What are the best practices in cocoa sourcing?


It is mostly about partnership. I work directly with producers, who have been selected beforehand because they’ve met different criteria. In all the countries we work with, we run human rights diagnostics. Together with NGOs and consultants, we have set up a system that enables us to analyze all the human rights risks and to provide answers to any risks that we might have identified. We attach great importance to the origin and particularly the aromatic bouquet it offers. We launch a new origin only if it offers a differentiating taste.

Then, of course, there is the whole history of the planters and their community. The unique relationship is the result of long-term work. For example, the partnership with our producers in Peru has grown stronger over the years. The cocoa price at which we began buying beans in 2011 has never been lowered; in fact, it has always increased. Over time, we have helped improve the living conditions and public health in the cocoa-producing community by supporting several projects: constructing kindergartens, building sanitary facilities, collecting water, planting cocoa trees, and creating infrastructures in the fermentation centers. Our vision is to build for the future. Being a cocoa producer means taking risks; it means planting a tree and harvesting the first pods three to five years later for a cruising speed that will only be reached after eight years. These long-term partnerships are important to us because we have people in front of us who make decisions for the future.

It’s also about communicating good practices and exchanging information between one plantation in Jamaica and another in Belize, for example. It's unique and it's a real added value; there is nothing equivalent in the world and there are no sources to learn about the best cocoa practices. By doing this, we are making this knowledge available to producers. »



What's the future of cocoa sourcing?


« Cocoa is a product whose value chain has, for a long time, been poorly explained. There has been a race for high percentages but rarely any talk about origins and aromatic profiles. Today, more and more people are interested in chocolate. They have developed a palate, a know-how, and that's a good thing. But there is not yet a unifying discourse on chocolate tasting, as it already exists for coffee or tea. Some industry players, including Valrhona, are working on the development of an international standard that would value the expertise and the origins. Clean labels, certifications, and the promotion of the origin will make even more sense in a post-crisis world. I think that locality, direct relations, and personification will be the standard of tomorrow. »


In order to be even more sustainable, shouldn’t chocolate production take place directly in the producing countries?
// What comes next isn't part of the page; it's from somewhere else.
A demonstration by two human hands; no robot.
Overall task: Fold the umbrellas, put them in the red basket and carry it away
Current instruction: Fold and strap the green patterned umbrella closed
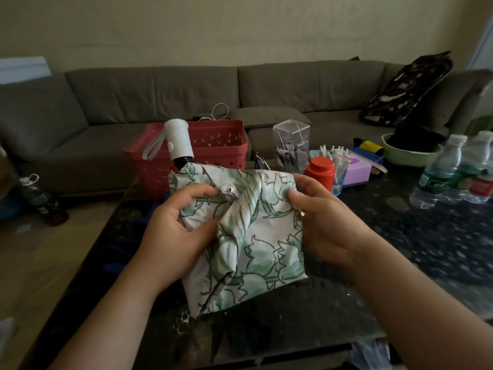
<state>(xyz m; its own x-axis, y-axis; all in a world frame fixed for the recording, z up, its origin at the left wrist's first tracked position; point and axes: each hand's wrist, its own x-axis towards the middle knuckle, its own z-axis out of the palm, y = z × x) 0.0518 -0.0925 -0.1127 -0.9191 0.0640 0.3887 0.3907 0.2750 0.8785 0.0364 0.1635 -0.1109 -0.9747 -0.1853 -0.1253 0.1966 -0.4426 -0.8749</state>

“Transporting cocoa means transporting shells, moisture, and bags that ultimately have little interest in chocolate making. If we are able to make the first transformations in the producing countries, that would mean 15 to 20% less to transport. It will be about promoting know-how in producing countries. We are willingly questioning ourselves whether we should be as close as possible to both the producing countries and our markets."

A final word?


"What drives me is not the taste of chocolate as such. It is the relationship with the people and learning about their culture. What I have found to like at Valrhona is the openness, flexibility, and the ecosystem. Navigating through this difficult time, I am proud of us and our achievements the past few months which demonstrated our ability to bounce back. On top of that, Bcorp gives me the opportunity to make people easily understand this pride.”